The accounts have been prepared and delivered in accordance with the special provisions applicable to companies subject to the small companies regime. The profit and loss account has not been delivered to the Registrar of Companies.
Mr. H. J. Patel
Director
Approved by the board on 7 March 2024
Right Price (Wholesale) Limited
Notes to the Accounts
for the year ended 30 November 2023
1 Accounting policies
Accounting convention
These accounts have been prepared in accordance with FRS 102 “The Financial Reporting Standard applicable in the UK and Republic of Ireland” (“FRS 102”) and the requirements of the Companies Act 2006 as applicable to companies subject to the small companies regime. The disclosure requirements of section 1A of FRS 102 have been applied other than where additional disclosure is required to show a true and fair view.
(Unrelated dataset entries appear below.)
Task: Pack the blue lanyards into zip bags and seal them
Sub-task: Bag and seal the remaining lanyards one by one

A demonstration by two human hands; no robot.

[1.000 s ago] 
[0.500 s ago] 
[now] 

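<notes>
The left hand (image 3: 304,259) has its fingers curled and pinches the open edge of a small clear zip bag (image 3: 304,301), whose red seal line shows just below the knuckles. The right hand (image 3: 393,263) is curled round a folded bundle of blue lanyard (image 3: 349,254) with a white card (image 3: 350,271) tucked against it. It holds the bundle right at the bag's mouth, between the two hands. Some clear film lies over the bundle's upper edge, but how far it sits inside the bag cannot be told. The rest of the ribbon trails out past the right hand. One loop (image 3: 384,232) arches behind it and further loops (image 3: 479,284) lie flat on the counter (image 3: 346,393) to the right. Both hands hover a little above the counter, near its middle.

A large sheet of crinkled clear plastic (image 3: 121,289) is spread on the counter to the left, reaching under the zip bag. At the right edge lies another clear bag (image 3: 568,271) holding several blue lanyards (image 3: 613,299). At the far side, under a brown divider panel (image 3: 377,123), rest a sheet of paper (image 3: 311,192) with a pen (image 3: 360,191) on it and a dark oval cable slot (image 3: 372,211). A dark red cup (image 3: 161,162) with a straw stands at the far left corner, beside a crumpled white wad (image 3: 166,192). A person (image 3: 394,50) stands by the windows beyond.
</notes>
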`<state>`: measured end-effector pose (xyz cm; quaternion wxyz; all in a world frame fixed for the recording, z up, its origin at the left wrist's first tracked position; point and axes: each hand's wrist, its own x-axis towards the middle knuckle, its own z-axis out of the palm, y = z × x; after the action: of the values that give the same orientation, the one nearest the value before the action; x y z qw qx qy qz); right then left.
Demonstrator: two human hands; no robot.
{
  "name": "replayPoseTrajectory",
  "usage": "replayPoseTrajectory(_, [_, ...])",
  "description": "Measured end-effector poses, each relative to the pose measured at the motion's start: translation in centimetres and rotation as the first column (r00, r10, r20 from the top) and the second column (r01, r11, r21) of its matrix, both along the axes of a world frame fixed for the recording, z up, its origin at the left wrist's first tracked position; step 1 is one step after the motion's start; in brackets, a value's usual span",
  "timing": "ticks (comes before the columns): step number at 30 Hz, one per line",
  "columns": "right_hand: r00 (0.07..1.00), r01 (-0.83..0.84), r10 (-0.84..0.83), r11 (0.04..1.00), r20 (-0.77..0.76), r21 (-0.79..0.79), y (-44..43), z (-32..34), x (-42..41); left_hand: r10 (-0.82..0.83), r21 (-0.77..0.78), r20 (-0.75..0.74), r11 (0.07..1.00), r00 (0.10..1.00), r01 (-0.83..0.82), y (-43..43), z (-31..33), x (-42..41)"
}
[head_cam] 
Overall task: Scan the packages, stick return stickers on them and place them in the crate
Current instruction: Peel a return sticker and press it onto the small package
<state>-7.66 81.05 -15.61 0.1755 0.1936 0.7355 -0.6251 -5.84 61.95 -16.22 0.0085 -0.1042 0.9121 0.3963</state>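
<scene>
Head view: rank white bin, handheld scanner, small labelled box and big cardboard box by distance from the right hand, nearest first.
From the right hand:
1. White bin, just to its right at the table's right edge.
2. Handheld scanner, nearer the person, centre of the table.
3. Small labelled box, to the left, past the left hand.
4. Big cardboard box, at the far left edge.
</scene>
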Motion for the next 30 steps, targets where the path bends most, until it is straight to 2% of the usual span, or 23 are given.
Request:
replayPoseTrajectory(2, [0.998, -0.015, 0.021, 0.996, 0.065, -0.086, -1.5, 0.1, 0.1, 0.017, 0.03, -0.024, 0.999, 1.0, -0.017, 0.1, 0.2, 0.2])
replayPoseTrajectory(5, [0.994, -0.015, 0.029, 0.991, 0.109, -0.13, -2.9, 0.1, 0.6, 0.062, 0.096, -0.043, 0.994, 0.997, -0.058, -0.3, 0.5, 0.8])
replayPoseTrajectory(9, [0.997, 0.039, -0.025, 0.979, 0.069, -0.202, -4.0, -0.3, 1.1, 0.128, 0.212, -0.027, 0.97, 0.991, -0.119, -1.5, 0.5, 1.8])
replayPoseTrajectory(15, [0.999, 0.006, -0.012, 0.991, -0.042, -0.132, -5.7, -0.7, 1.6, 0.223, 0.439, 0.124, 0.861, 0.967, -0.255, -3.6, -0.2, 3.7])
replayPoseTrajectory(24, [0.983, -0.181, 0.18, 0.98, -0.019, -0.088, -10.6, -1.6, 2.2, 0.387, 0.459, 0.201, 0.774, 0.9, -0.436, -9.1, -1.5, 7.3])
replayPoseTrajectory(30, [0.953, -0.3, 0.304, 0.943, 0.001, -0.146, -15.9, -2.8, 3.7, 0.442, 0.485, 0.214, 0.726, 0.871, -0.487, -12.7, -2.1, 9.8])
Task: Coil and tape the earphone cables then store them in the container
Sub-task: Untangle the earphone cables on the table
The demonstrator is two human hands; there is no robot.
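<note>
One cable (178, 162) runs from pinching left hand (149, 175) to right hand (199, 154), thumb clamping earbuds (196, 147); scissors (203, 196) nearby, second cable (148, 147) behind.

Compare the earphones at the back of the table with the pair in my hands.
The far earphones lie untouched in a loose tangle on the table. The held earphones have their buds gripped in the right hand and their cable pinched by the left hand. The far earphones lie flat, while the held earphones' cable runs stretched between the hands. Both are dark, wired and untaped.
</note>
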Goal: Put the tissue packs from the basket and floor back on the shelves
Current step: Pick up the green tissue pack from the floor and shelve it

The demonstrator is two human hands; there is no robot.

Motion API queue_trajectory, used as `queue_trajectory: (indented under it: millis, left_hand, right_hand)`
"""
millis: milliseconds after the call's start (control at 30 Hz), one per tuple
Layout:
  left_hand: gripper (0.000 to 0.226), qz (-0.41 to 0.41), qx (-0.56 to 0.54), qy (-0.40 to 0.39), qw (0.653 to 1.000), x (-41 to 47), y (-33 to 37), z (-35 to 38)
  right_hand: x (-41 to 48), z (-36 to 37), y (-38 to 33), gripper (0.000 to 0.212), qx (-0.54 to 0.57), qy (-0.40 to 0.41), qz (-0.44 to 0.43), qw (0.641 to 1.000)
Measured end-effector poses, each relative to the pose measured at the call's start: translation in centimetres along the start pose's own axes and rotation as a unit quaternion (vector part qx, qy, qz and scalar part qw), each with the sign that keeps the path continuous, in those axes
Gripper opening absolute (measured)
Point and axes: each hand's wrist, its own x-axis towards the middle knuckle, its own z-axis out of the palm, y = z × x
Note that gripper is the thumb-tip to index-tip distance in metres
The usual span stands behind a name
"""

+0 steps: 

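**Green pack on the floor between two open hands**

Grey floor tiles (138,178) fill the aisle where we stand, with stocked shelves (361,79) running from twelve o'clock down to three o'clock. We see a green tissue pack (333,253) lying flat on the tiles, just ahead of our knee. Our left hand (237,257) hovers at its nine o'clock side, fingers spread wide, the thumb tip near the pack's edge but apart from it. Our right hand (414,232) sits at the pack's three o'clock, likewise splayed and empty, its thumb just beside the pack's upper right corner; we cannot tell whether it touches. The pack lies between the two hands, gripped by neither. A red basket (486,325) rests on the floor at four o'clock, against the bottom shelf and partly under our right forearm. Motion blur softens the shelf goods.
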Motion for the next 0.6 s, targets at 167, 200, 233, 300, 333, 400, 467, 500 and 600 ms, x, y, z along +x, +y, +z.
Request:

The accounts are prepared in sterling, which is the functional currency of the company. Monetary amounts in these accounts are rounded to the nearest £.
The accounts have been prepared under the historical cost convention. The principal accounting policies adopted are set out below.
Turnover
Turnover is measured at the fair value of the consideration received or receivable, net of discounts and value added taxes. Turnover includes revenue earned from the sale of goods and from the rendering of services. Turnover from the sale of goods is recognised when the significant risks and rewards of ownership of the goods have transferred to the buyer. Turnover from the rendering of services is recognised by reference to the stage of completion of the contract. The stage of completion of a contract is measured by comparing the costs incurred for work performed to date to the total estimated contract costs.
Tangible fixed assets
Tangible fixed assets are measured at cost less accumulative depreciation and any accumulative impairment losses. Depreciation is provided on all tangible fixed assets, other than freehold land, at rates calculated to write off the cost, less estimated residual value, of each asset evenly over its expected useful life, as follows:
Land and buildings 2% on cost
Plant and machinery 25% on cost and 15% on cost
The gain or loss arising on the disposal of an asset is determined as the difference between the sale proceeds and the carrying value of the asset, and is credited or charged to profit or loss.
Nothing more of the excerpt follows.